A new study by Botond Szabo (Bocconi Department of Decision Sciences) lays the cornerstone for more accurate, reliable, and interpretable distributed computing methods.
In the world of big data, when the need arises to estimate many parameters in very complex statistical models which make use of large amounts of available information, computation time becomes unsustainable even with the fastest supercomputers. One of the strategies developed to cope with the issue is distributed (or parallel) computing. Data (or tasks, in some cases) are divided among many machines and only summary information (the results of computations) is sent to a central location, say a meteorological station, an astronomy observatory, or a traffic control system. This method also mitigates privacy concerns since most data don’t have to be moved around.

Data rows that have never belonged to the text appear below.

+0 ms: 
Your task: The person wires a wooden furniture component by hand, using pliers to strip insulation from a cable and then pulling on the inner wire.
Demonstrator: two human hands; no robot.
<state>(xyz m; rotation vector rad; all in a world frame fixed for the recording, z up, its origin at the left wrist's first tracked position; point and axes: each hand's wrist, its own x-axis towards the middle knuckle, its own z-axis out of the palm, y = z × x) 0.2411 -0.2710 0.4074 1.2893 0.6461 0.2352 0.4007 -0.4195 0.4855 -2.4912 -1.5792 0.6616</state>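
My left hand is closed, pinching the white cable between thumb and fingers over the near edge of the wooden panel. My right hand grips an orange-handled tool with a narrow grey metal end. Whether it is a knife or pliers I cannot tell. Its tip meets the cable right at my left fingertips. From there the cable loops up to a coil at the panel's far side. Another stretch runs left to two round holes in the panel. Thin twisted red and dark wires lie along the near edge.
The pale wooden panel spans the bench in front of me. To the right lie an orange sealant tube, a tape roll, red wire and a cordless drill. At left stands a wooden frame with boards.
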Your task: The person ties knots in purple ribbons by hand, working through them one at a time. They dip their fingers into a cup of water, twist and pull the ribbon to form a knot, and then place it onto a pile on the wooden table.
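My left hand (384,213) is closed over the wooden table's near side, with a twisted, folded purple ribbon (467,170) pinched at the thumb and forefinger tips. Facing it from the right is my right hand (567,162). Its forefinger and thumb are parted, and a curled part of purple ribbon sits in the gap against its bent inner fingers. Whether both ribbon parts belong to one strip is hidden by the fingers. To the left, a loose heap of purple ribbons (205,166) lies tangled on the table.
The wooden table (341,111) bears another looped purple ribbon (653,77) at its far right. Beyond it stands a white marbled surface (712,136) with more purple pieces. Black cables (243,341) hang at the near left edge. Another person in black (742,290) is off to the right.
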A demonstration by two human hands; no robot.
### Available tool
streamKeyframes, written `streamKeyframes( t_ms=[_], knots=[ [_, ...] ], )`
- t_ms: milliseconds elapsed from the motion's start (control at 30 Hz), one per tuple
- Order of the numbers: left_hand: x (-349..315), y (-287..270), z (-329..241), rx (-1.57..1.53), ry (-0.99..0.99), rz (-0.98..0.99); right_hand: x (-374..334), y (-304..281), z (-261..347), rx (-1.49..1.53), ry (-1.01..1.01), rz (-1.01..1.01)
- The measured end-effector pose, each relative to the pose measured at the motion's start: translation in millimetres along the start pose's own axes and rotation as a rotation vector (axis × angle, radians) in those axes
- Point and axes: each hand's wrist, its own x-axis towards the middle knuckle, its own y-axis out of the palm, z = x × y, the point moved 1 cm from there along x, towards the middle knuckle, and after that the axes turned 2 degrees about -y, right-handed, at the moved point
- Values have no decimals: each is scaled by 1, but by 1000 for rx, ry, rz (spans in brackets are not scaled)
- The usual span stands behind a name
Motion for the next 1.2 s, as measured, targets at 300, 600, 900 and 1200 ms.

Infographic by Weiwei Chen
In any case, even communicating only summary information between servers can be costly, sostatisticians have borrowed from electric engineers the idea of bandwidth limitation. “The goal,” says Professor Szabo, “is to minimize the flow of data, losing as little information as possible. Furthermore, parallel computing is often a black-box procedure, i.e. a procedure which transforms inputs into outputs in not-well-understood ways, and this makes results neither completely interpretable, nor reliable. Finding mathematical models which give theoretical underpinnings to such procedures would be desirable.” Prof. Szabo is the recipient of a ERC Grant aimed at tackling such issues.
In his paper with Lasse Vuursteen (Delft University of Technology) and Harry van Zanten (Vrije Universiteit Amsterdam), Prof. Szabo derives the best tests to minimize the loss of information in a distributed framework where the data is split over multiple machines and their communication to a central machine is limited to a given quantity of bits.
In Statistics, a test is a procedure that determines whether a hypothesis about a parameter is true and how much you can rely on this result. In other words, it quantifies uncertainty. When we read that a hypothesis is “not statistically significant”, it means that no evidence was found in the data to support the hypothesis.
“The tests we develop in the paper allow us to achieve the highest accuracy for a given amount of transmitted information or the minimum amount of information to be transmitted for a needed level of accuracy,” explains Prof. Szabo.
The paper is a foundational work, using an idealized mathematical case, but Prof. Szabo is already working on more complex settings. “In the long-term,” he says, “we could hopefully obtain more efficient communication algorithms, underpinned by theoretical guarantees.”
Botond Szabo, Lasse Vuursteen, Harry Van Zanten, “Optimal High-Dimensional and Nonparametric Distributed Testing Under Communication Constraints.” Annals of Statistics, 51(3): 909-934 (June 2023). DOI: https://dx.doi.org/10.1214/23-AOS2269.